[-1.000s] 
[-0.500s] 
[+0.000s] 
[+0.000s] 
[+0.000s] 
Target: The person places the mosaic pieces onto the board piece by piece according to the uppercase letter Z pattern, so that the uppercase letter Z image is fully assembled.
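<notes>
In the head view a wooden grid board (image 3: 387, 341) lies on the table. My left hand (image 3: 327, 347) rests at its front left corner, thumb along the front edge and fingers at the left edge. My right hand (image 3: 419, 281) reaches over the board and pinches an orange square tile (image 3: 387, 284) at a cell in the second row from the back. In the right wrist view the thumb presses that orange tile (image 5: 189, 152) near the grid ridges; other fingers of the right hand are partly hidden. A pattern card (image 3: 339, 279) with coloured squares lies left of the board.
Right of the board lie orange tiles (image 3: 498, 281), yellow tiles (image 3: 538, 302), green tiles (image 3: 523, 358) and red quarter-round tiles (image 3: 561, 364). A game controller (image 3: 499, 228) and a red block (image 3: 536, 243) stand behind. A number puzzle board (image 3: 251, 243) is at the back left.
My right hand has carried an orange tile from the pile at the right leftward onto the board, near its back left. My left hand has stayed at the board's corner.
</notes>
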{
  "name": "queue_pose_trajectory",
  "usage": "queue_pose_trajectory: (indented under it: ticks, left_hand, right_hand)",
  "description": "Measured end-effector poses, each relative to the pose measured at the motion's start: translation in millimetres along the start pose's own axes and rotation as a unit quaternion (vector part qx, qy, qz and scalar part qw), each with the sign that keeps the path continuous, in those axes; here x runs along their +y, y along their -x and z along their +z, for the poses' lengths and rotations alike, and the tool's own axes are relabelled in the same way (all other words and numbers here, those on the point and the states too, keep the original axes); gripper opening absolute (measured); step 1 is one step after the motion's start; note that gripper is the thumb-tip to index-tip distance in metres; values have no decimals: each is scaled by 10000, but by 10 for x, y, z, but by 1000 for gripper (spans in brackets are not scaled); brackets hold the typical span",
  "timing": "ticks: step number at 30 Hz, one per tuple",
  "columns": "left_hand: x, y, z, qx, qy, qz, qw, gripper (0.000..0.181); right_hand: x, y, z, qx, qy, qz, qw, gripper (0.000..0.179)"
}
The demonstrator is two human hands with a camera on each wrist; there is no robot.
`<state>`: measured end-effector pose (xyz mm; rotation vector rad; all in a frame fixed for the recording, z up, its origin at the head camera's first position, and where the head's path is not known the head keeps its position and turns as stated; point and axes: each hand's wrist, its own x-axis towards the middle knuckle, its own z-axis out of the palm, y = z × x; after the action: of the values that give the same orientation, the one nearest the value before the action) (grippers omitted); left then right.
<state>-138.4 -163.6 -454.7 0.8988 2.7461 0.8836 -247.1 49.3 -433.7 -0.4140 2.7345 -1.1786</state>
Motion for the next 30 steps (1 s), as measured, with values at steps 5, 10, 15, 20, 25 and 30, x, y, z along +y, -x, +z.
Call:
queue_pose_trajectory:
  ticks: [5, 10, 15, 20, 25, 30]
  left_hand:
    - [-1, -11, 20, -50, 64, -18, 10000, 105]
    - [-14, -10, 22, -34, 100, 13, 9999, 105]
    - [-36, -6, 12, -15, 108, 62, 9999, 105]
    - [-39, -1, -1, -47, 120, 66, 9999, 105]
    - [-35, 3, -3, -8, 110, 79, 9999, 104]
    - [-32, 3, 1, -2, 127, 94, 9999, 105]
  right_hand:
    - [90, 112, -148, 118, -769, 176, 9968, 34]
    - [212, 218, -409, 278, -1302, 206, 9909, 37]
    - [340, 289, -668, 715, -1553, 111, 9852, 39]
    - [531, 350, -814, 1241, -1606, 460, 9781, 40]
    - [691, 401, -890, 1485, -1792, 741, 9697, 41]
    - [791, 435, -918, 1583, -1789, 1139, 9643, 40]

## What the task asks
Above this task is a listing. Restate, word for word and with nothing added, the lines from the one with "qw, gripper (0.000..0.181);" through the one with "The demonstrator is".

## Expected answer
  "columns": "left_hand: x, y, z, qx, qy, qz, qw, gripper (0.000..0.181); right_hand: x, y, z, qx, qy, qz, qw, gripper (0.000..0.179)"
}
The demonstrator is two human hands with a camera on each wrist; there is no robot.

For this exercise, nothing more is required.